──────── Entries supplied

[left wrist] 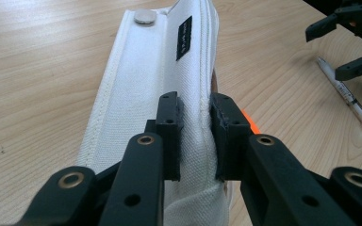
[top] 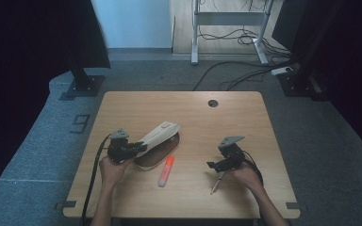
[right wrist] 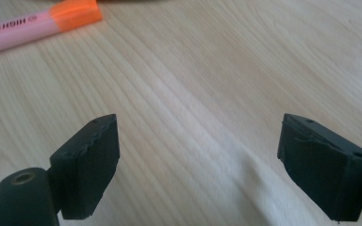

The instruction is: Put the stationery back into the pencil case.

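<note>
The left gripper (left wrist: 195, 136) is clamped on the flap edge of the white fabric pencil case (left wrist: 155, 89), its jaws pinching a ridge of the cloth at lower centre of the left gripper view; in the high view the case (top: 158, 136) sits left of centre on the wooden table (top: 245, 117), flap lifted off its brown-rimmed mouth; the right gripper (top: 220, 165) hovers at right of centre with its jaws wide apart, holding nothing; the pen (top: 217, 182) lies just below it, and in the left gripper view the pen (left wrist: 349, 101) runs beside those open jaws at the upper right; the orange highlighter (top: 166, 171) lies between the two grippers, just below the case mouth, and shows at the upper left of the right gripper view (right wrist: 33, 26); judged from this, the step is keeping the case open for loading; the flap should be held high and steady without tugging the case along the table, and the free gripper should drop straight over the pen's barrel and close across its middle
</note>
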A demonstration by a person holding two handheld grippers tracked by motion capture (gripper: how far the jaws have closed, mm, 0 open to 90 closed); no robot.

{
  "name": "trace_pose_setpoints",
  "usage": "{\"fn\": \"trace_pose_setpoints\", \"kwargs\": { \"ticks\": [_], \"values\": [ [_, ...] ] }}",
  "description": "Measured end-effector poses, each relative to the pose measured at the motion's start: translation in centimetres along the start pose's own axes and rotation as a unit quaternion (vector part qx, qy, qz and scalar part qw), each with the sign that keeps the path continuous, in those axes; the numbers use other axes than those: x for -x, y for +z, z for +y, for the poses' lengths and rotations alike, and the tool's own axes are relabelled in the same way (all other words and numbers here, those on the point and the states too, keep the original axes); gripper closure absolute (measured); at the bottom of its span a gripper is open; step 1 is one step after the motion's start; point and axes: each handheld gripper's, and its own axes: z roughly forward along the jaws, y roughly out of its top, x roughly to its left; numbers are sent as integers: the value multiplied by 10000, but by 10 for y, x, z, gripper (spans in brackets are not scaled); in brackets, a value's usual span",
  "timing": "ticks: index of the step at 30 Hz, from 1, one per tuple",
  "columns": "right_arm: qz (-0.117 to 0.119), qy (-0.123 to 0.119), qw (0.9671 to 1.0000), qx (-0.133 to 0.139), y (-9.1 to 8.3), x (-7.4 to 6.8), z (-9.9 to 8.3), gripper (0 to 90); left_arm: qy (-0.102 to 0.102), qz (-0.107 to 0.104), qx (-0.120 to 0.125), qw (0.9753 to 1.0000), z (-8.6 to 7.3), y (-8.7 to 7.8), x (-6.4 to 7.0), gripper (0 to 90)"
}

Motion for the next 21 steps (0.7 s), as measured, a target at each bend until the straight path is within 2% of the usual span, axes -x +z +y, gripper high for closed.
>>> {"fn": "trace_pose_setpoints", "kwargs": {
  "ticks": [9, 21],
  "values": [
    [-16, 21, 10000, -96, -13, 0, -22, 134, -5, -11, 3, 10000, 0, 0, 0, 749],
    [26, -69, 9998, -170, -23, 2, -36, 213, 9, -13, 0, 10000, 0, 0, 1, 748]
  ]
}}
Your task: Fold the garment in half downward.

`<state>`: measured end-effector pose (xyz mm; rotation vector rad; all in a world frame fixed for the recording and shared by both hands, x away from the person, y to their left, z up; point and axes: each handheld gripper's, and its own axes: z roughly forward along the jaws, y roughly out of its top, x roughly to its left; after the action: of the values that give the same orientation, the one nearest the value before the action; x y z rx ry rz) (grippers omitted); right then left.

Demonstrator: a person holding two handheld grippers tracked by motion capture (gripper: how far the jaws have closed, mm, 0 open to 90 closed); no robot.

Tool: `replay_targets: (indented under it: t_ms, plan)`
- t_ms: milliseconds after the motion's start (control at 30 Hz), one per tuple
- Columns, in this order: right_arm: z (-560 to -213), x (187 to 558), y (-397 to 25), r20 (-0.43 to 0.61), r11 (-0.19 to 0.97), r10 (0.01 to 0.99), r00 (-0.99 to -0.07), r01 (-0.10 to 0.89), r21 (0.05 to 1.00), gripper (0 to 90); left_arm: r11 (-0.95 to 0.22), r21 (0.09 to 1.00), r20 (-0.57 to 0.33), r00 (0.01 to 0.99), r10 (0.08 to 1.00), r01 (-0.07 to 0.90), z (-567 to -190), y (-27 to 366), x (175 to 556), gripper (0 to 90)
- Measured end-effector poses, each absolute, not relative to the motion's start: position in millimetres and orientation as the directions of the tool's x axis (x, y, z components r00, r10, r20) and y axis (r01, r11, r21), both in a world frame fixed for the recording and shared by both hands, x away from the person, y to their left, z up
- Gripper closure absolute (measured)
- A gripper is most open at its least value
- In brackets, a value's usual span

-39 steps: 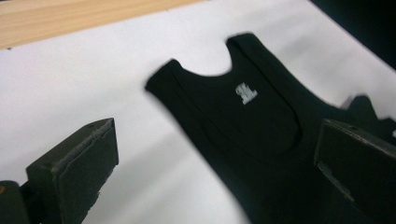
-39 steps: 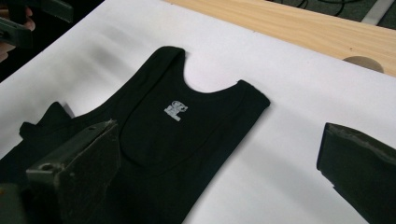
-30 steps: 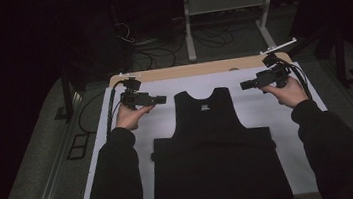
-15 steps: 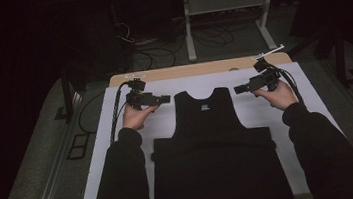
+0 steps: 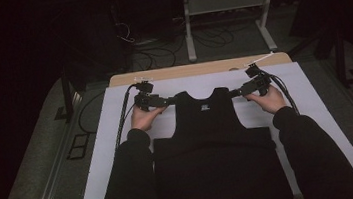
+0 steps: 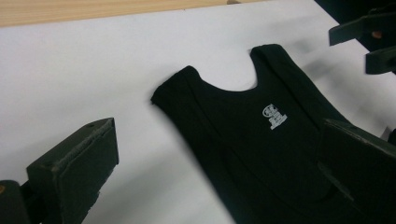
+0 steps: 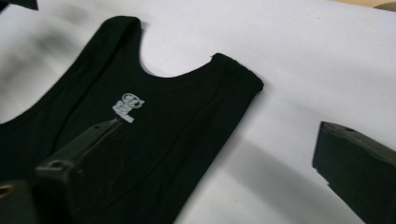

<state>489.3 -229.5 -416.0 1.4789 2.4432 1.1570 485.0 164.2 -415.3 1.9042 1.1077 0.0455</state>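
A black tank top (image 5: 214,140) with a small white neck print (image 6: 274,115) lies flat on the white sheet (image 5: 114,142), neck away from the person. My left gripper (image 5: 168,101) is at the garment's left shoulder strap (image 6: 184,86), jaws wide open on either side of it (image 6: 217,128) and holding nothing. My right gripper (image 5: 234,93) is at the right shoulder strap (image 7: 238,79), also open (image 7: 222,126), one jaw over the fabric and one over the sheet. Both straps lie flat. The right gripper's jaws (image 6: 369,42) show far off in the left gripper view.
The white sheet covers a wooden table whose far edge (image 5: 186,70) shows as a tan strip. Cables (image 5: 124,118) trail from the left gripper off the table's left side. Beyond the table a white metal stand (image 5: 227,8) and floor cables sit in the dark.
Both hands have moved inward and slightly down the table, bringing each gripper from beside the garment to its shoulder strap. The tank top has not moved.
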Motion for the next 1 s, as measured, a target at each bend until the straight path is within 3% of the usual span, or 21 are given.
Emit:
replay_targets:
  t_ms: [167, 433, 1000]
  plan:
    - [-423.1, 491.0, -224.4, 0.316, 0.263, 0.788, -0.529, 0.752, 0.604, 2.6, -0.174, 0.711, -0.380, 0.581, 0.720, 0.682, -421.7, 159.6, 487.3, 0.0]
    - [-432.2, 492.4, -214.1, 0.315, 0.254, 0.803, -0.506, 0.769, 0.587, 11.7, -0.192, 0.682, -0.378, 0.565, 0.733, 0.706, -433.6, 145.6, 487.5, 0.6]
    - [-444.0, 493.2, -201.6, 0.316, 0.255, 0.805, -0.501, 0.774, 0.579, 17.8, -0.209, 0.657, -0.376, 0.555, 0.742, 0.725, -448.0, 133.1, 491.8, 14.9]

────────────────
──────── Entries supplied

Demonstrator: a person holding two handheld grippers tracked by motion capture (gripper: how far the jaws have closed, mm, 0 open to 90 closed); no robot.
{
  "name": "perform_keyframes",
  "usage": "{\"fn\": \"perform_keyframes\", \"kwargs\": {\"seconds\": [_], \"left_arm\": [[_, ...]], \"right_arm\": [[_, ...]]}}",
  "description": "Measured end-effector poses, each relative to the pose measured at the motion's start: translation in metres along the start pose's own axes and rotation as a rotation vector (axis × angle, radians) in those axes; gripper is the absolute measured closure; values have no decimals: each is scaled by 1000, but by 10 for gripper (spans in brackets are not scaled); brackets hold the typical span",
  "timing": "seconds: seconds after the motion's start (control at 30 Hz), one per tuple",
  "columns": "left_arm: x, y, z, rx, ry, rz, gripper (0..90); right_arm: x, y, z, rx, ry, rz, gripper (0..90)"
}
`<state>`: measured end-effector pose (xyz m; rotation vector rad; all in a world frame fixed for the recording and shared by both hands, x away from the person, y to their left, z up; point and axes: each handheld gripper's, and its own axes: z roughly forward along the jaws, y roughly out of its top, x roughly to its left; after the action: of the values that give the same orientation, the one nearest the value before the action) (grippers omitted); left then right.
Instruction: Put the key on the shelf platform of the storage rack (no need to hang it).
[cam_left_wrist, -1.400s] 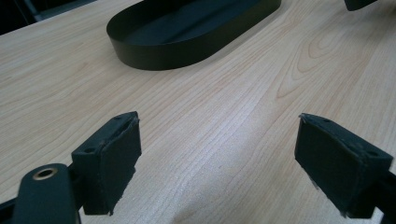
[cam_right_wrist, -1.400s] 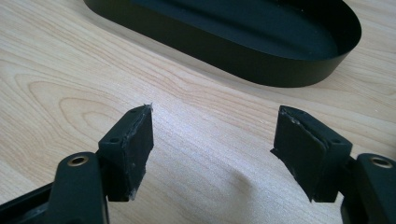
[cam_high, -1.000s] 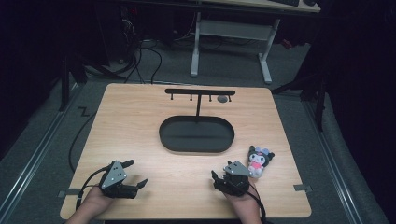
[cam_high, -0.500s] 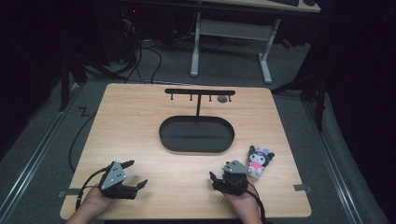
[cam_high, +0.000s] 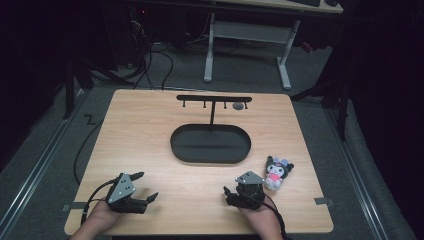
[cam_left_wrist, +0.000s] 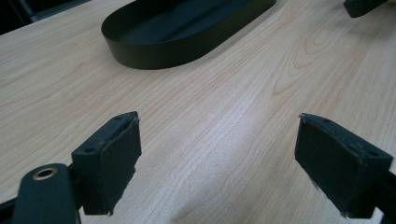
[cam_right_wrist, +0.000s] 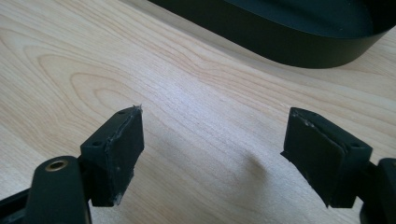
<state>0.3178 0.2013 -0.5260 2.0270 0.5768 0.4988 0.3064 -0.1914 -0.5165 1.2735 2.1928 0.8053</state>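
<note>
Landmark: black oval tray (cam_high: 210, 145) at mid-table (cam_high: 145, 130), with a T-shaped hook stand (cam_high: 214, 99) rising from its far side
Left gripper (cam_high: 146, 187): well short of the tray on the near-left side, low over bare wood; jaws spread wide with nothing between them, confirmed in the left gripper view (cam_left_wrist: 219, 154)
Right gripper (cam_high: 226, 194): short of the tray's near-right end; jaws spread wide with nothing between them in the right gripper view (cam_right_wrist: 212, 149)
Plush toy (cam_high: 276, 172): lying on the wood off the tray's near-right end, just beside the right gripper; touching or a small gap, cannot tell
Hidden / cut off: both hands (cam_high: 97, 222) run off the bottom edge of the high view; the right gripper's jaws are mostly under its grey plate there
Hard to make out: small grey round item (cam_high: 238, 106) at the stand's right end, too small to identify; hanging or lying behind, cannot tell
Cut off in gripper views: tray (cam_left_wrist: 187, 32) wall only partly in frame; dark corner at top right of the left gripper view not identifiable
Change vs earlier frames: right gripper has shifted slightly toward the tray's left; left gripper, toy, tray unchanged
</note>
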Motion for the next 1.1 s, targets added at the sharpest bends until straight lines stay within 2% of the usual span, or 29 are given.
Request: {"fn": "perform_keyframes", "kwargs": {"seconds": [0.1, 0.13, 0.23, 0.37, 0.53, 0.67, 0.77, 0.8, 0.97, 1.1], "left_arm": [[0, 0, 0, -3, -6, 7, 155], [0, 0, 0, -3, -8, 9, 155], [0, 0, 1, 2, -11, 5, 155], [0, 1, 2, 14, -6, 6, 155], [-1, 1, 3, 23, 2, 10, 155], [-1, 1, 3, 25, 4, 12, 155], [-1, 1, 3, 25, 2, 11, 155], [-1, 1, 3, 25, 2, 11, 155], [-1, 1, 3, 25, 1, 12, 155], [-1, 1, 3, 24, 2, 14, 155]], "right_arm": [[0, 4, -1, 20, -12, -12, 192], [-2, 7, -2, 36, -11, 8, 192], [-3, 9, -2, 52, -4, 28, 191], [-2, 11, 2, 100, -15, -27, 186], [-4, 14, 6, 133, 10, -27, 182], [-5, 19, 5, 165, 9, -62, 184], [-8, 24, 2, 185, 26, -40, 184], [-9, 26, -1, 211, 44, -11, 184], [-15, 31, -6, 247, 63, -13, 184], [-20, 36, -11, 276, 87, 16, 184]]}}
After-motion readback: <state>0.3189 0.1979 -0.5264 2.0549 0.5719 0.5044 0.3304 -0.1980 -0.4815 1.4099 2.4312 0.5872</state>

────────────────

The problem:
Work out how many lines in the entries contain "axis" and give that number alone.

Expected output:
2